それが小学校の高学年に上がった頃、一部の子どもからいじめともいえるような、強烈な嫉妬を受けるようになった。今にして思えばだが。学年でも特に自己顕示欲が強く成績も良かった男子生徒からよく絡まれることが多くなったのだ。

それは私の父の店で雇っていたパートのおばさんの息子だ。

その彼とは普段はあまり話をしたこともなかったのだが、登下校は同じルートだ。まったく何でもないことでライバル心をむき出しに、自分の方が優秀であることを証明しようとする。他の同級生に『○○の親はこうだ』とか何か良からぬ噂を流しているようでもあった。

自分の親だから擁護するという訳ではないが、私の親はかなり人のいい人たちなのである。困った人がいると見過ごせず、よく父は「人をだますぐらいなら、だまされる方がいい」、泥棒に入られてもお金を持ち逃げされても「自分が悪いことをしたわけじゃないからいい。盗んだ方が悪いんだから。」といっていた。

ましてや、当時の自営業者の間で流行っていたニューモラルという道徳科学(モラロジー)を勉強し、宗教心も篤く、人の面倒を見ていた父や母が人からねたまれるようなことは子ども心に想像することはできなかった。

しかし時は高度経済成長期、人は人からしてもらったことは忘れやすく、自分が持っていないものを持っている人に対しては壮絶な嫉妬を感じてしまったのかもしれない。

当時の私といえば普段から親からほしいものはすべて与えてもらっていたので、同級生に嫉妬するという感情がわくことはなかったが、逆に家族全員が揃って団らんできるサラリーマン家庭の子どもをうらやましく思ったことはある。

私にとっては小さな家で住んで家族の顔が毎日よく見えて、他人が介在してこない日常を送れることが家族の理想だったのだ。

つまりは何が言いたかったかというと、パートで雇われていた同級生のお母さんは、私の印象としては、かなりリベラルな左翼思想に影響を受けていたような人であった。

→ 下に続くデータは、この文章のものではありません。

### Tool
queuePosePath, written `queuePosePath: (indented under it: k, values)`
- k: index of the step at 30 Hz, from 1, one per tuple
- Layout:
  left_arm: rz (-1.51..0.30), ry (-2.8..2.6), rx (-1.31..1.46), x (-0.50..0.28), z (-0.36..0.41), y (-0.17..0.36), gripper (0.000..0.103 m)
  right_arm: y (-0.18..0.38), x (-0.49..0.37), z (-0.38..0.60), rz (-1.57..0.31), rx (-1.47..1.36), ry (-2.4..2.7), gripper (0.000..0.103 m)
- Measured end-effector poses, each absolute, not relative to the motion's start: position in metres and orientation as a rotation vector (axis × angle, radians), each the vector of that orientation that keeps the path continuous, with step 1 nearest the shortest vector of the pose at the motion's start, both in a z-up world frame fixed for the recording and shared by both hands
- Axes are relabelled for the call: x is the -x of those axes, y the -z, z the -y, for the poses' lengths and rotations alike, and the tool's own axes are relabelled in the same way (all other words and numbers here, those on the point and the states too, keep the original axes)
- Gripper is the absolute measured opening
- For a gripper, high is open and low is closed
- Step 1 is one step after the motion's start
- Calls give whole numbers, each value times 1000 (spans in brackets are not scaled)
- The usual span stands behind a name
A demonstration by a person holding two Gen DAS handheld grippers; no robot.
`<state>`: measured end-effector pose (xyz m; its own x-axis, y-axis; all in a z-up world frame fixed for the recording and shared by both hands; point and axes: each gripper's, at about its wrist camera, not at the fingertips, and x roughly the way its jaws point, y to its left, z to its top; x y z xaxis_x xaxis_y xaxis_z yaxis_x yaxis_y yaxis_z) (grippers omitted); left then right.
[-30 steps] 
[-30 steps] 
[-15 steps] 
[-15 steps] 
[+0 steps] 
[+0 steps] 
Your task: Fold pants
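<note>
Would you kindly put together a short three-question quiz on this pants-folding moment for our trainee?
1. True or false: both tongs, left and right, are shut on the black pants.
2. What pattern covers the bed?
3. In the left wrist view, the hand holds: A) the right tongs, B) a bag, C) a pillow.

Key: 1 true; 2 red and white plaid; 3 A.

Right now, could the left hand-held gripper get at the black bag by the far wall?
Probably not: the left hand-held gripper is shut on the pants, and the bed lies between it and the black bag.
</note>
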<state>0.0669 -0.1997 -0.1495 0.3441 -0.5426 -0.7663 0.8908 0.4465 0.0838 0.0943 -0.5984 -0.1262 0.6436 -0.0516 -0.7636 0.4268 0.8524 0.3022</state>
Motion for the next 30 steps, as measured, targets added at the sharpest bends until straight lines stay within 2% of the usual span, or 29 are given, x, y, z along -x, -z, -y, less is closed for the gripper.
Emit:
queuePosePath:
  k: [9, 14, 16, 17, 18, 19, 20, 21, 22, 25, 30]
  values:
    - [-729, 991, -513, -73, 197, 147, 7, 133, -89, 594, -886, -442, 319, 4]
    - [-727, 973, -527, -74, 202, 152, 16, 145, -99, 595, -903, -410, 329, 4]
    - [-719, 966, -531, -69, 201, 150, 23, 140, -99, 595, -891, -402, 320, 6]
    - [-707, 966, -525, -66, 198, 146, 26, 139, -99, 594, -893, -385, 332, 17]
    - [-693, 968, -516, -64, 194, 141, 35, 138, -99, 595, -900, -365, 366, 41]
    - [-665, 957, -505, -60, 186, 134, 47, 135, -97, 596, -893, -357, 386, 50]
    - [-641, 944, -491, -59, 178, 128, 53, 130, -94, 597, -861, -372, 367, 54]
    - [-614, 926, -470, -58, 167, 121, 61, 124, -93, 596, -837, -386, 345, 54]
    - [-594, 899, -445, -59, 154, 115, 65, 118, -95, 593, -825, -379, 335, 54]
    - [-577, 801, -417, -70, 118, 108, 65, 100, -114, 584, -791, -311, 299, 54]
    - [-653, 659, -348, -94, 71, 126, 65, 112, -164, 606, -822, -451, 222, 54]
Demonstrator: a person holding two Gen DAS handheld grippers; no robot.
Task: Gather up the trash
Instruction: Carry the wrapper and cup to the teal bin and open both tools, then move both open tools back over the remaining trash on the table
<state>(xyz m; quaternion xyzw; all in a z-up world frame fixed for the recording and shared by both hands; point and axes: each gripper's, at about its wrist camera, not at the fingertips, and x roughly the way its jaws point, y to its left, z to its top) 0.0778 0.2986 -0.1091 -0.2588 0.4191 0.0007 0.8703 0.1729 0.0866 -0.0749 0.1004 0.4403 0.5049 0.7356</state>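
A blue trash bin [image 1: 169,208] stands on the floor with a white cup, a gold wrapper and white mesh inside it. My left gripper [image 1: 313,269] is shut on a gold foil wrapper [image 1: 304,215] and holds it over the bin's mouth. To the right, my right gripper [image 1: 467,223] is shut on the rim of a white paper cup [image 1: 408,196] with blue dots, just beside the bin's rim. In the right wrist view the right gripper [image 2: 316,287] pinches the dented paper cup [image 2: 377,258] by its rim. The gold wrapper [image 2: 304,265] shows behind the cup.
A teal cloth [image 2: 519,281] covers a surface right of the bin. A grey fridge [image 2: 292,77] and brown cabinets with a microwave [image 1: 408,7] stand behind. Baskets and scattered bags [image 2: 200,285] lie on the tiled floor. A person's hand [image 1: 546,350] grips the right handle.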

恐らく自宅に帰ってからはその日の労働の不満を子どもや旦那にいって聞かせていたのだろう。

当時、社会主義(マルキシズム)に影響を受けていた労働者が多かったのは事実だ。やはり父のもとで働いていた母の妹の旦那であるおじさんは共産党員で赤旗を毎日のように暇な時間にはせっせっと読んでいた。

両親のいないところで私は、その叔父さんの妻である母の妹からいじめを受けていたことがあったが、私はそのことを母にも父にも言うことが出来なかった。今思えばすべては社会主義の影響を受けた労働者側の嫉妬という名の悪魔がなせる技であったと解釈している。

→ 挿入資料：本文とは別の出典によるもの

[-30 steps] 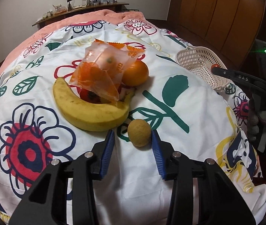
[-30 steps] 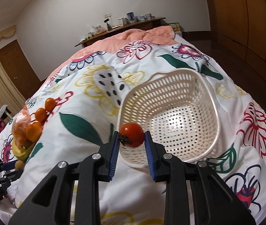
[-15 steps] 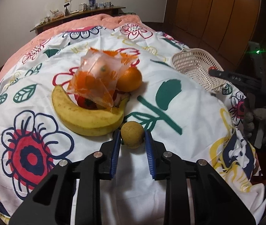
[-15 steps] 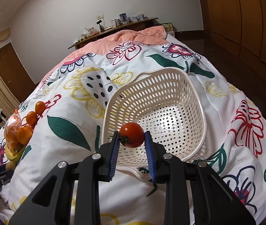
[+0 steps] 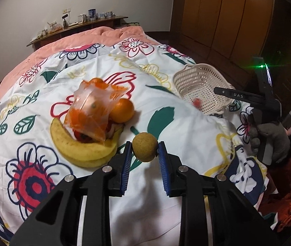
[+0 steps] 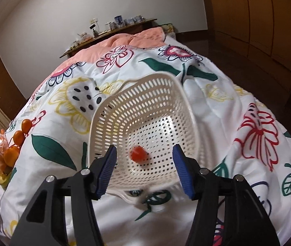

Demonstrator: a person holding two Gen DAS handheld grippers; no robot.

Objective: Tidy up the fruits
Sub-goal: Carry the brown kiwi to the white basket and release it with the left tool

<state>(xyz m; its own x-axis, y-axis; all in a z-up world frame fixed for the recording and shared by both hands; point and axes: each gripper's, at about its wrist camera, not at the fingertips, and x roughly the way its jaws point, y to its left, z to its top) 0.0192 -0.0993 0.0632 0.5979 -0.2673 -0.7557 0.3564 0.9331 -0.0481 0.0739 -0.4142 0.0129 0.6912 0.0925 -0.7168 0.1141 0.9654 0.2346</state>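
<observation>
My left gripper (image 5: 144, 150) is shut on a small round tan fruit (image 5: 145, 146), lifted a little off the flowered bedspread. Just left of it lie a banana (image 5: 79, 149), an orange (image 5: 123, 110) and a clear bag of small orange fruit (image 5: 92, 110). My right gripper (image 6: 144, 153) hangs over the white perforated basket (image 6: 112, 119), its jaws opening with nothing between the pads. A small red tomato (image 6: 138, 153) lies blurred inside the basket below them. That basket (image 5: 186, 82) and the tomato (image 5: 196, 102) also show at the right of the left wrist view.
The bed's right edge drops off beside the basket toward wooden wardrobe doors (image 5: 227, 20). A pink quilt (image 5: 88, 39) covers the far end of the bed. A gloved hand (image 5: 272, 141) holds the right gripper at the bed's right edge. Loose small oranges (image 6: 22, 131) lie left of the basket.
My left gripper closed on the tan fruit and lifted it. My right gripper moved over the basket and opened; the tomato dropped out of it into the basket.
</observation>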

やがて私の実家の稼業は、私が20歳のときバブルを目前に倒産した。
今思えばその予兆のようなものが私が子ども時代からあったのかもしれない。やはり、父は経営者としては未熟だったのかもしれないとも思う。

しかし、生きることに不器用であった両親かもしれないが、それでも私を正しい信仰に導いてくれ、幼いときにミッション系の学校に通わせ、良書を読むことや宗教心の大切さを肌で感じさせてくれたことには大変、感謝している。


特に左翼思想の蔓延る70年代に、正しい道を指し示してくれていた母には感謝と敬意を表したいと思う。